↓
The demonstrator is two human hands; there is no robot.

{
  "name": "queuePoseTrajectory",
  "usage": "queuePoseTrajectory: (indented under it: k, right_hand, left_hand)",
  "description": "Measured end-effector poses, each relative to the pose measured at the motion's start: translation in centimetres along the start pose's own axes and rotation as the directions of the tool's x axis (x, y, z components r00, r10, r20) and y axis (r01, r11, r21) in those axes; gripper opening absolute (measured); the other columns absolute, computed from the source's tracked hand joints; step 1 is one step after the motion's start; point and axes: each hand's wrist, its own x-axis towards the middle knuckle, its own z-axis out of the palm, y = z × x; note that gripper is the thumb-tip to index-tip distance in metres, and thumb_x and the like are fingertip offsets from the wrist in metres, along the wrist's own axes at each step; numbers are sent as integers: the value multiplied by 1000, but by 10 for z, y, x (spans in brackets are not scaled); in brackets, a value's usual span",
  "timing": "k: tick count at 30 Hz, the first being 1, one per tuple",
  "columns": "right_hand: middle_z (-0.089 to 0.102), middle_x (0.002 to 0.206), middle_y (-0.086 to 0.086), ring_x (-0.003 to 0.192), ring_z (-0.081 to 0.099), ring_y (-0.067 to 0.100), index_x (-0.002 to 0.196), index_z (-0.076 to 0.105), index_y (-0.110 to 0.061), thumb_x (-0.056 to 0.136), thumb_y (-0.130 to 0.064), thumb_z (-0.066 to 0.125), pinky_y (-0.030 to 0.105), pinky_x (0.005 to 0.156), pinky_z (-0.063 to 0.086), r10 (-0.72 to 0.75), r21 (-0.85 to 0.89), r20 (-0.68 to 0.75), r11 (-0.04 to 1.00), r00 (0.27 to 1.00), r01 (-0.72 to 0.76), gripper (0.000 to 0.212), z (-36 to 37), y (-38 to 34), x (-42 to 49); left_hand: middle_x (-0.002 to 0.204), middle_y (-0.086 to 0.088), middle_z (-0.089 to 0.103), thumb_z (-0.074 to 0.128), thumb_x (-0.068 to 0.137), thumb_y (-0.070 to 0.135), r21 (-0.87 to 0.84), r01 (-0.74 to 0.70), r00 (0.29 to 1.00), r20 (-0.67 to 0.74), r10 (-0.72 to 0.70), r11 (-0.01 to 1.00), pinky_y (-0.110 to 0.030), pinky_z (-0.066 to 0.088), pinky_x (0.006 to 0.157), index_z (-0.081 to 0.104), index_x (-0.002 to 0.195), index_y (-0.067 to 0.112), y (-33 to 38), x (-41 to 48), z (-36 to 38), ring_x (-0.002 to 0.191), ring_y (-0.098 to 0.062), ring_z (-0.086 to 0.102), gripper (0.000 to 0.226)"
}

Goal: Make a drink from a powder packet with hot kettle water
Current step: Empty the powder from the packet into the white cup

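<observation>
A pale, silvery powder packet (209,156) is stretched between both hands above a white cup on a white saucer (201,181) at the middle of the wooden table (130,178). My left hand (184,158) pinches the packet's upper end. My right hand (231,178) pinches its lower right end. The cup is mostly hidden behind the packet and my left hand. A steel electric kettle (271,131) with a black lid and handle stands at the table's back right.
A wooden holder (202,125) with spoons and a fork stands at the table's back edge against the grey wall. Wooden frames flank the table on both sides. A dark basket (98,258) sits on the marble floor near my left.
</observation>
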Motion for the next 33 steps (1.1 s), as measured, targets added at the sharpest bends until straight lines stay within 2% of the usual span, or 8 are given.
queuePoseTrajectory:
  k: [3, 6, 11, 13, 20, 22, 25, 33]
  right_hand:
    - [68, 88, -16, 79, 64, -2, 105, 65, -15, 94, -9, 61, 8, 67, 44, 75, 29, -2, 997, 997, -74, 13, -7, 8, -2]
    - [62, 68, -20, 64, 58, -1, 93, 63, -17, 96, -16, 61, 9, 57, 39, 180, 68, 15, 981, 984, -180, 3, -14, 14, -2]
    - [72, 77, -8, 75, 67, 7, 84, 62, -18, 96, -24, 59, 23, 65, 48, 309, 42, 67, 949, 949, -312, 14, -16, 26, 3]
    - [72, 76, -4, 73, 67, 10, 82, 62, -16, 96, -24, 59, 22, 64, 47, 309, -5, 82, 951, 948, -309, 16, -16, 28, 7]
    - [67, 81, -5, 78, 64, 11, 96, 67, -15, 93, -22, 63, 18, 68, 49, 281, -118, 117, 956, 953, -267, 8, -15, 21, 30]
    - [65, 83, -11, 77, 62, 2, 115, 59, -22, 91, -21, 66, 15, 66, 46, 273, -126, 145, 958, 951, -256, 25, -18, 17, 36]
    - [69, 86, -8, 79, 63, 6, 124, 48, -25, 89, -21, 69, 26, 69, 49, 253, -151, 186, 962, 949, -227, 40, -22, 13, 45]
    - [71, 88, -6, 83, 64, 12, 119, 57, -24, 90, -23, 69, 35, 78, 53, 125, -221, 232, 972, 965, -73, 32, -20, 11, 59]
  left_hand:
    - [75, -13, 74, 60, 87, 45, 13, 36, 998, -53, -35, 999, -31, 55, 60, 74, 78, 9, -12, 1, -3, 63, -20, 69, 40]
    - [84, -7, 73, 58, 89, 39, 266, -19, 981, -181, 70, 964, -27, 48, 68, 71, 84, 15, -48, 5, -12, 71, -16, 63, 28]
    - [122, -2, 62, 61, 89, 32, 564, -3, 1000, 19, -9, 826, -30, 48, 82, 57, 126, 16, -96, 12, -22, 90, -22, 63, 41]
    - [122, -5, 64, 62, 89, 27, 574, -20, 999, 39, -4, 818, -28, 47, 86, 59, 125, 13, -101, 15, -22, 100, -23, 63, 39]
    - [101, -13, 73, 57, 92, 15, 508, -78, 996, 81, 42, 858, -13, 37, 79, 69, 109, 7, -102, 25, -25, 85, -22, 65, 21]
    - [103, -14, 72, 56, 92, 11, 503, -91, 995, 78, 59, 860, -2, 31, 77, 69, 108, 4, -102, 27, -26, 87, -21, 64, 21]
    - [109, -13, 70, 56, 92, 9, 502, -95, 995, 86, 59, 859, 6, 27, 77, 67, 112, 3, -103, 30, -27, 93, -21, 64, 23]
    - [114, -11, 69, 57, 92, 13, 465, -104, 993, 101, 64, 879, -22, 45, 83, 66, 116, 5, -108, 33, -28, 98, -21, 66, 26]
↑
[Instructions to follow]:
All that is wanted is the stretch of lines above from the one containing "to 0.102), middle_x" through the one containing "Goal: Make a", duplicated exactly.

[Answer]:
  "columns": "right_hand: middle_z (-0.089 to 0.102), middle_x (0.002 to 0.206), middle_y (-0.086 to 0.086), ring_x (-0.003 to 0.192), ring_z (-0.081 to 0.099), ring_y (-0.067 to 0.100), index_x (-0.002 to 0.196), index_z (-0.076 to 0.105), index_y (-0.110 to 0.061), thumb_x (-0.056 to 0.136), thumb_y (-0.130 to 0.064), thumb_z (-0.066 to 0.125), pinky_y (-0.030 to 0.105), pinky_x (0.005 to 0.156), pinky_z (-0.063 to 0.086), r10 (-0.72 to 0.75), r21 (-0.85 to 0.89), r20 (-0.68 to 0.75), r11 (-0.04 to 1.00), r00 (0.27 to 1.00), r01 (-0.72 to 0.76), gripper (0.000 to 0.212), z (-36 to 37), y (-38 to 34), x (-42 to 49); left_hand: middle_x (-0.002 to 0.204), middle_y (-0.086 to 0.088), middle_z (-0.089 to 0.103), thumb_z (-0.074 to 0.128), thumb_x (-0.068 to 0.137), thumb_y (-0.070 to 0.135), r21 (-0.87 to 0.84), r01 (-0.74 to 0.70), r00 (0.29 to 1.00), r20 (-0.67 to 0.74), r10 (-0.72 to 0.70), r11 (-0.01 to 1.00), pinky_y (-0.110 to 0.030), pinky_z (-0.066 to 0.088), pinky_x (0.006 to 0.157), index_z (-0.081 to 0.104), index_x (-0.002 to 0.195), index_y (-0.067 to 0.112), y (-33 to 38), x (-41 to 48), z (-36 to 38), ring_x (-0.002 to 0.191), ring_y (-0.098 to 0.062), ring_z (-0.086 to 0.102), gripper (0.000 to 0.226)"
}

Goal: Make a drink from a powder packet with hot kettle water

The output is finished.